** Information shown follows **
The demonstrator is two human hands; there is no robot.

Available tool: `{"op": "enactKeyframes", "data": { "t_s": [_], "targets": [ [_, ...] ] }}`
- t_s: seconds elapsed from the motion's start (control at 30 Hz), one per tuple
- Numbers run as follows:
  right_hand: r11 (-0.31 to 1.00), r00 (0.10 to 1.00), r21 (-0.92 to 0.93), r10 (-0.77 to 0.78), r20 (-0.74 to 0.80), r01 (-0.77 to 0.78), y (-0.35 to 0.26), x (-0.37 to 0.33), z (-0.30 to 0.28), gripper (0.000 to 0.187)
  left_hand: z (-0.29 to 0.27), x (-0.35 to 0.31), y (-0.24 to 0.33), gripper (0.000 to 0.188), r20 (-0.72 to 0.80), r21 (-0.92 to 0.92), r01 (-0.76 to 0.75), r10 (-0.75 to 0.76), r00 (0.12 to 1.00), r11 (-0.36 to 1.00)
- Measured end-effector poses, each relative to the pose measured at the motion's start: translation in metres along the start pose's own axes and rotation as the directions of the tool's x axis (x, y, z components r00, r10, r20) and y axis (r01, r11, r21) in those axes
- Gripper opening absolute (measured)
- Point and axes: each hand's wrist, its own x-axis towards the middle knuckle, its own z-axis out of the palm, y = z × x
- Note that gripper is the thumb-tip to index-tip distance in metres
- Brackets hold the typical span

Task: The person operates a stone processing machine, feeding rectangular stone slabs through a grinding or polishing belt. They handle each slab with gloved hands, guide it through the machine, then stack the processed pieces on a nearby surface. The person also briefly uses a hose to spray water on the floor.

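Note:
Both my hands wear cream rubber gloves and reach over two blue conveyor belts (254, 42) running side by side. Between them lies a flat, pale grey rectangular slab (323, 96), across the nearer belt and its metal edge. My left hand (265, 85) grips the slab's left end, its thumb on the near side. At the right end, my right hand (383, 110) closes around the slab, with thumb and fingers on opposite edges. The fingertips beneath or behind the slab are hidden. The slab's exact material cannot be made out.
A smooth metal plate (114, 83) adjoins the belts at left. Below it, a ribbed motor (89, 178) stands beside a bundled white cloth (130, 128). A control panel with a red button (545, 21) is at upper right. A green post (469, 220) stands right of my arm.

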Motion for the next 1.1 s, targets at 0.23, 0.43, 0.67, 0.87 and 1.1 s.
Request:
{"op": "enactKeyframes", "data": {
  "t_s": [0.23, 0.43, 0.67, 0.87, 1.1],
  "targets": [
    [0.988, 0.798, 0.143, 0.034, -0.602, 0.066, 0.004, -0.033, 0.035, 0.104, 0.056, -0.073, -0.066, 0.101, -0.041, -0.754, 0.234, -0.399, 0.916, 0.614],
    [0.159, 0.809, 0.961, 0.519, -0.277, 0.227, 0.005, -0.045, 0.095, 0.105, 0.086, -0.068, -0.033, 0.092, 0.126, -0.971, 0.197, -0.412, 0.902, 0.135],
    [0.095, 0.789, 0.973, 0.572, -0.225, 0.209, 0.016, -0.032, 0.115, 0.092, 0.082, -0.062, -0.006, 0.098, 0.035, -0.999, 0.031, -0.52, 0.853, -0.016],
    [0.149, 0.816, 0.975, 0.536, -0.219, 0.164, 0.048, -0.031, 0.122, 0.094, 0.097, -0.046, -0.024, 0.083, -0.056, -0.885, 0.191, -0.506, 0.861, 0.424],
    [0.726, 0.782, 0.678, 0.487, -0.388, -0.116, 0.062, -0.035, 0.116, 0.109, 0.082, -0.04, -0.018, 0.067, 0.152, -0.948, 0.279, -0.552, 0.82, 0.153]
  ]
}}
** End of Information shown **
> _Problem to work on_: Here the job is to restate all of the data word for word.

> _Expected output_:
The demonstrator is two human hands; there is no robot.

Available tool: `{"op": "enactKeyframes", "data": { "t_s": [_], "targets": [ [_, ...] ] }}`
- t_s: seconds elapsed from the motion's start (control at 30 Hz), one per tuple
- Numbers run as follows:
  right_hand: r11 (-0.31 to 1.00), r00 (0.10 to 1.00), r21 (-0.92 to 0.93), r10 (-0.77 to 0.78), r20 (-0.74 to 0.80), r01 (-0.77 to 0.78), y (-0.35 to 0.26), x (-0.37 to 0.33), z (-0.30 to 0.28), gripper (0.000 to 0.187)
  left_hand: z (-0.29 to 0.27), x (-0.35 to 0.31), y (-0.24 to 0.33), gripper (0.000 to 0.188), r20 (-0.72 to 0.80), r21 (-0.92 to 0.92), r01 (-0.76 to 0.75), r10 (-0.75 to 0.76), r00 (0.12 to 1.00), r11 (-0.36 to 1.00)
- Measured end-effector poses, each relative to the pose measured at the motion's start: translation in metres along the start pose's own axes and rotation as the directions of the tool's x axis (x, y, z components r00, r10, r20) and y axis (r01, r11, r21) in those axes
- Gripper opening absolute (measured)
- Point and axes: each hand's wrist, its own x-axis towards the middle knuckle, its own z-axis out of the palm, y = z × x
- Note that gripper is the thumb-tip to index-tip distance in metres
- Brackets hold the typical span

Task: The person operates a stone processing machine, feeding rectangular stone slabs through a grinding or polishing belt. They handle each slab with gloved hands, guide it through the machine, then stack the processed pieces on a nearby surface. The person also briefly uses a hose to spray water on the floor.

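Note:
Both my hands wear cream rubber gloves and reach over two blue conveyor belts (254, 42) running side by side. Between them lies a flat, pale grey rectangular slab (323, 96), across the nearer belt and its metal edge. My left hand (265, 85) grips the slab's left end, its thumb on the near side. At the right end, my right hand (383, 110) closes around the slab, with thumb and fingers on opposite edges. The fingertips beneath or behind the slab are hidden. The slab's exact material cannot be made out.
A smooth metal plate (114, 83) adjoins the belts at left. Below it, a ribbed motor (89, 178) stands beside a bundled white cloth (130, 128). A control panel with a red button (545, 21) is at upper right. A green post (469, 220) stands right of my arm.
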
Motion for the next 1.1 s, targets at 0.23, 0.43, 0.67, 0.87 and 1.1 s.
Request:
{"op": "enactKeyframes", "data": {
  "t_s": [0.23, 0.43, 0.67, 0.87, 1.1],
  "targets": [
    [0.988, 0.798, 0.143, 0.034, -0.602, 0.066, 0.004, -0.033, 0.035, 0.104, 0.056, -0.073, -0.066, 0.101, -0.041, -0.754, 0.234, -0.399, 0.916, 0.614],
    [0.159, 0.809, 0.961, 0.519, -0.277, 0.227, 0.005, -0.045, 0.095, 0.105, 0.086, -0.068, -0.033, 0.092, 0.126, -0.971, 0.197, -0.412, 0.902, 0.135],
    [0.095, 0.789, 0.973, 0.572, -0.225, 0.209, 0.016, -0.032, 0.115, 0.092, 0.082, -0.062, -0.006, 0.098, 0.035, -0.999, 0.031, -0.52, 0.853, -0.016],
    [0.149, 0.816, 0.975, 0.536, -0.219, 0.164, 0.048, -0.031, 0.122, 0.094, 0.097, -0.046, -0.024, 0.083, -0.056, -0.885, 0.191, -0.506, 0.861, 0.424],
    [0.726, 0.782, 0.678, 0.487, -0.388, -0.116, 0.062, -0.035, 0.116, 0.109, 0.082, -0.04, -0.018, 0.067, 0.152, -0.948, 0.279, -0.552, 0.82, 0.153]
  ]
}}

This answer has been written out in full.